Litewski ouve do oficial que dirigiu a Oban, Dirceu Antônio, que o empresário realmente era espectador constante na masmorra. O filho de Boilesen nega. Entre um e outro, o coronel Brilhante Ustra, comandante do DOI-Codi e primeiro oficial a ser declarado torturador em uma sentença judicial, diz que Boilesen só esteve no porão da Oban uma vez. O problema não é saber em quem acreditar, mas se afiançar - como o documentário frequentemente faz - em um dos lados para reconstruir a imagem de Boilesen.

Documentários como Na Captura dos Friedmans ou O Homem Urso mostram como é difícil desvendar a mente dos homens só com base em relatos. Nos dois casos, tem-se a dolorosa constatação de que nem a imagem basta como evidência. Já Litewski mata a questão das supostas tendências sádicas-voyeurísticas de Boilesen ao pegar um depoimento certeiro (o empresário, ao receber um prêmio, diz que preferia não aparecer, ficar atrás) e ao resgatar, oportunamente, um boletim da escola que acusava comportamento suspeito do jovem dinamarquês.
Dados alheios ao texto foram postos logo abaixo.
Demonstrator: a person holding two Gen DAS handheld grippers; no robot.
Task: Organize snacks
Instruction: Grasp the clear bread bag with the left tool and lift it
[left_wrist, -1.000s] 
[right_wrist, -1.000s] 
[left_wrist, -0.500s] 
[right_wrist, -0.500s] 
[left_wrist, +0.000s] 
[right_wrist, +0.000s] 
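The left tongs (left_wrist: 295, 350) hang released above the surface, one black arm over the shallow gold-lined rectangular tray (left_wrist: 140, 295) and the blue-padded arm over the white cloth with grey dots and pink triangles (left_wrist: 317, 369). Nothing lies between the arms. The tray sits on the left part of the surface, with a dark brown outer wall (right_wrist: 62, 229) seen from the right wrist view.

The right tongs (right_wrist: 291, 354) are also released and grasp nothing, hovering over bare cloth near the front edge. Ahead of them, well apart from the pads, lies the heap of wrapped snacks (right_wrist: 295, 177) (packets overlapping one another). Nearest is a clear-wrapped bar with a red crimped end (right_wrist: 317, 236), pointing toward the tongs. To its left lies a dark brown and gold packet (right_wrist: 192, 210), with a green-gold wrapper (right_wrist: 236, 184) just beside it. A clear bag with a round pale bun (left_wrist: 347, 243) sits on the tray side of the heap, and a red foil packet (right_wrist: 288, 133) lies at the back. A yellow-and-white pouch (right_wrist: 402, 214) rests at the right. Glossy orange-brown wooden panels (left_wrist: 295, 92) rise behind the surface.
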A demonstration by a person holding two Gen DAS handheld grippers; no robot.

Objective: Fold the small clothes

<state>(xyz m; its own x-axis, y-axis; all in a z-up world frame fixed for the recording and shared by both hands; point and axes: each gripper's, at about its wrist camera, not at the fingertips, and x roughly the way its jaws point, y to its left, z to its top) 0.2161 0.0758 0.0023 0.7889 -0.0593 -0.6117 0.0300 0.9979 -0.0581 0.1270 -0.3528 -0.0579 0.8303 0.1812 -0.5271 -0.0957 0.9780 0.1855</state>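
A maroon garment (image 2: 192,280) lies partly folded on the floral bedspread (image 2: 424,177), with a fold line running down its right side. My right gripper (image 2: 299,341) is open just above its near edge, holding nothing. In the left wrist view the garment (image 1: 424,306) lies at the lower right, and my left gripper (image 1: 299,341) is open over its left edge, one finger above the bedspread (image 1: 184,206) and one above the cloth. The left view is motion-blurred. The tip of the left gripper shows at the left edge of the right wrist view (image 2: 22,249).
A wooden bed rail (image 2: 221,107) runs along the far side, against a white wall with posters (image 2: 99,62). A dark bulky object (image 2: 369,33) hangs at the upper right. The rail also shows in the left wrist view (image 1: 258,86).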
Henning Boilesen pode até ser o maior escroto do mundo, mas é muito injusto (ou no mínimo parcial) reduzir sua figura desse jeito. Revelações que não adicionam nada ao tema do filme, como o fato de Boilesen ter vivido com duas mulheres, são elencadas como se documentário fosse sinônimo de prontuário. O linchamento se estende a outros empresários do período, como Amador Aguiar, fundador do Bradesco, acusado por um entrevistado de também assistir a torturas. Não importa se ele é de verdade o Mal encarnado; Aguiar, morto em 1991, não tem no filme a chance de se defender.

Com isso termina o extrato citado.